What is required
Would you retype the listing below exactly as given?

[Start of Attachment]

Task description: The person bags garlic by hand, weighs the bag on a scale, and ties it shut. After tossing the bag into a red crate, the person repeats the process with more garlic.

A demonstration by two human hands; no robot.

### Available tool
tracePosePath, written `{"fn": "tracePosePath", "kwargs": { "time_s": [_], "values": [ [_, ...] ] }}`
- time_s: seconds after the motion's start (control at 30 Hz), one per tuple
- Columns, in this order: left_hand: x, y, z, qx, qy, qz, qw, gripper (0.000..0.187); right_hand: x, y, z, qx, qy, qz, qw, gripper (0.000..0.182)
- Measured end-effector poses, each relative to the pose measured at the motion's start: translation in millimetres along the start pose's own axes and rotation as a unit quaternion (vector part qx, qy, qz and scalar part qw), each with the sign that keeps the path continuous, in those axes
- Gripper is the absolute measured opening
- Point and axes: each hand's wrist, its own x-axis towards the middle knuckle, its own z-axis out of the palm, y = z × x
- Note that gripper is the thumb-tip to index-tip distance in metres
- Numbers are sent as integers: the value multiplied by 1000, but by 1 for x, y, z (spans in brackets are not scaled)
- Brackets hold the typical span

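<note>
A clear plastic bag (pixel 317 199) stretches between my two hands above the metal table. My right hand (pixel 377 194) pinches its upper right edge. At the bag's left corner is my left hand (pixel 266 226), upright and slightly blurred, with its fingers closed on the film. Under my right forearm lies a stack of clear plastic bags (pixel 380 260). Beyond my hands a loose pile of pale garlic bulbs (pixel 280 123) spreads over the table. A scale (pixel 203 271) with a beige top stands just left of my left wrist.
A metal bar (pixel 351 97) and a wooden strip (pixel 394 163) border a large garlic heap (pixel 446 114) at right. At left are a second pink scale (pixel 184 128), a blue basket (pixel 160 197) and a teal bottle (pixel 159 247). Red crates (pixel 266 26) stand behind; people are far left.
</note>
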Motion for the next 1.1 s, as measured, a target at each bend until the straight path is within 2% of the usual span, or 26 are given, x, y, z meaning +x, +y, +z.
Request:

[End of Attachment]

Result
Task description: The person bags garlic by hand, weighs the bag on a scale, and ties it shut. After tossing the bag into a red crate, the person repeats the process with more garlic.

A demonstration by two human hands; no robot.

### Available tool
tracePosePath, written `{"fn": "tracePosePath", "kwargs": { "time_s": [_], "values": [ [_, ...] ] }}`
- time_s: seconds after the motion's start (control at 30 Hz), one per tuple
- Columns, in this order: left_hand: x, y, z, qx, qy, qz, qw, gripper (0.000..0.187); right_hand: x, y, z, qx, qy, qz, qw, gripper (0.000..0.182)
- Measured end-effector poses, each relative to the pose measured at the motion's start: translation in millimetres along the start pose's own axes and rotation as a unit quaternion (vector part qx, qy, qz and scalar part qw), each with the sign that keeps the path continuous, in those axes
- Gripper is the absolute measured opening
- Point and axes: each hand's wrist, its own x-axis towards the middle knuckle, its own z-axis out of the palm, y = z × x
- Note that gripper is the thumb-tip to index-tip distance in metres
- Numbers are sent as integers: the value multiplied by 1000, but by 1 for x, y, z (spans in brackets are not scaled)
- Brackets hold the typical span

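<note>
A clear plastic bag (pixel 317 199) stretches between my two hands above the metal table. My right hand (pixel 377 194) pinches its upper right edge. At the bag's left corner is my left hand (pixel 266 226), upright and slightly blurred, with its fingers closed on the film. Under my right forearm lies a stack of clear plastic bags (pixel 380 260). Beyond my hands a loose pile of pale garlic bulbs (pixel 280 123) spreads over the table. A scale (pixel 203 271) with a beige top stands just left of my left wrist.
A metal bar (pixel 351 97) and a wooden strip (pixel 394 163) border a large garlic heap (pixel 446 114) at right. At left are a second pink scale (pixel 184 128), a blue basket (pixel 160 197) and a teal bottle (pixel 159 247). Red crates (pixel 266 26) stand behind; people are far left.
</note>
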Motion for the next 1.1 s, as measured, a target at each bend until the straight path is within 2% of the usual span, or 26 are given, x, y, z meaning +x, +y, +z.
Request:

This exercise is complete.